Find every line of the listing below where "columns" appears, and copy it.

(Beginning of Material provided)

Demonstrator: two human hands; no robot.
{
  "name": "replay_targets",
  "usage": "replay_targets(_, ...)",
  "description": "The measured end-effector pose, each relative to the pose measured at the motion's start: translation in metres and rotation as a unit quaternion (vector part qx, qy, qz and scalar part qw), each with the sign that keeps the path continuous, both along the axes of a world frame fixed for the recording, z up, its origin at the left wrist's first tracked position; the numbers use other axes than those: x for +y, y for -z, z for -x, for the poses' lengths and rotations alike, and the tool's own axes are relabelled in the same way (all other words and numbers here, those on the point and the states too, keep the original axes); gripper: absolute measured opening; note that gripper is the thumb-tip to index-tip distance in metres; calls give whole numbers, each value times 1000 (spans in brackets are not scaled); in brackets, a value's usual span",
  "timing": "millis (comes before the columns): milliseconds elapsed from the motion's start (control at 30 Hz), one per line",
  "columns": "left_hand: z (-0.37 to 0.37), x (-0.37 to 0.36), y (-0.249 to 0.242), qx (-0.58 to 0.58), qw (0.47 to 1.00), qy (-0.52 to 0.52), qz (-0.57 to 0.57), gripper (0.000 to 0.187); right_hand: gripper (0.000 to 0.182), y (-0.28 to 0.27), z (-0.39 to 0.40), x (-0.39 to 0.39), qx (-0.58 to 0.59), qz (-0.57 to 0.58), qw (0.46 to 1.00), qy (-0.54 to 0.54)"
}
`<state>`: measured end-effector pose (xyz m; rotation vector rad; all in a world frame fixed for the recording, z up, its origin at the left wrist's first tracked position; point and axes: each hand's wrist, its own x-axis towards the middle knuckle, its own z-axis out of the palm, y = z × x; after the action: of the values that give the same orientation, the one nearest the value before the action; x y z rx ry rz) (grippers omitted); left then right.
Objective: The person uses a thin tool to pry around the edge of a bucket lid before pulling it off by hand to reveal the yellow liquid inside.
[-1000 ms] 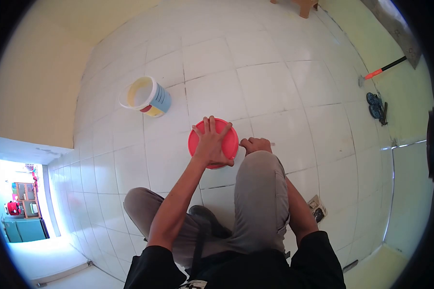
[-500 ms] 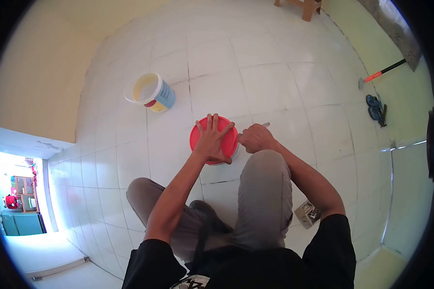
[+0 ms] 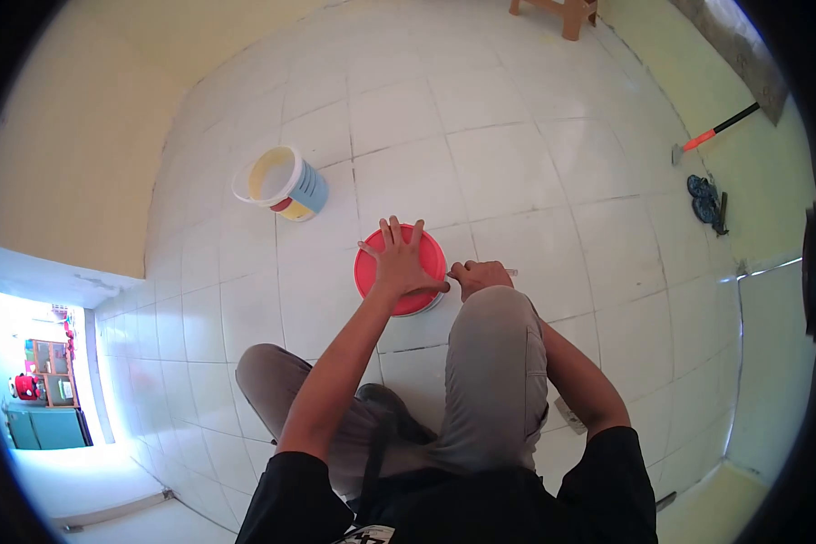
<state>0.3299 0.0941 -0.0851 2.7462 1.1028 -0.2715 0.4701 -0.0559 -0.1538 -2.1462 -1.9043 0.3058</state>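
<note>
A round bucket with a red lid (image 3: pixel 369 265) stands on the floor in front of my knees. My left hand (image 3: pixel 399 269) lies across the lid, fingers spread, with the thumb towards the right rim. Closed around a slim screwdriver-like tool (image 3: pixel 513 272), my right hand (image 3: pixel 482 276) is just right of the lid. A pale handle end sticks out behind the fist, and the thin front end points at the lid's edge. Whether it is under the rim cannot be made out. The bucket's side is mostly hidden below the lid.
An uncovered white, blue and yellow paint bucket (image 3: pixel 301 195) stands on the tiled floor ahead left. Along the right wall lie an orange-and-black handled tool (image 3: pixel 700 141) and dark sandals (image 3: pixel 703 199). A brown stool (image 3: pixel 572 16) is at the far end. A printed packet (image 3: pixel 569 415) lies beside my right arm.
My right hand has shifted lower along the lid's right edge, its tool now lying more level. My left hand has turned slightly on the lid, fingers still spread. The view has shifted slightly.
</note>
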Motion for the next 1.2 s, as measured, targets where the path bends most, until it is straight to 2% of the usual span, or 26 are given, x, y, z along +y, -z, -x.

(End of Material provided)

Output for this exercise |
  "timing": "millis (comes before the columns): milliseconds elapsed from the motion's start (control at 30 Hz), one per line",
  "columns": "left_hand: z (-0.37 to 0.37), x (-0.37 to 0.36), y (-0.249 to 0.242), qx (-0.58 to 0.58), qw (0.47 to 1.00), qy (-0.52 to 0.52), qz (-0.57 to 0.57), gripper (0.000 to 0.187); right_hand: gripper (0.000 to 0.182), y (-0.28 to 0.27), z (-0.39 to 0.40), x (-0.39 to 0.39), qx (-0.58 to 0.59), qz (-0.57 to 0.58), qw (0.46 to 1.00), qy (-0.54 to 0.54)"

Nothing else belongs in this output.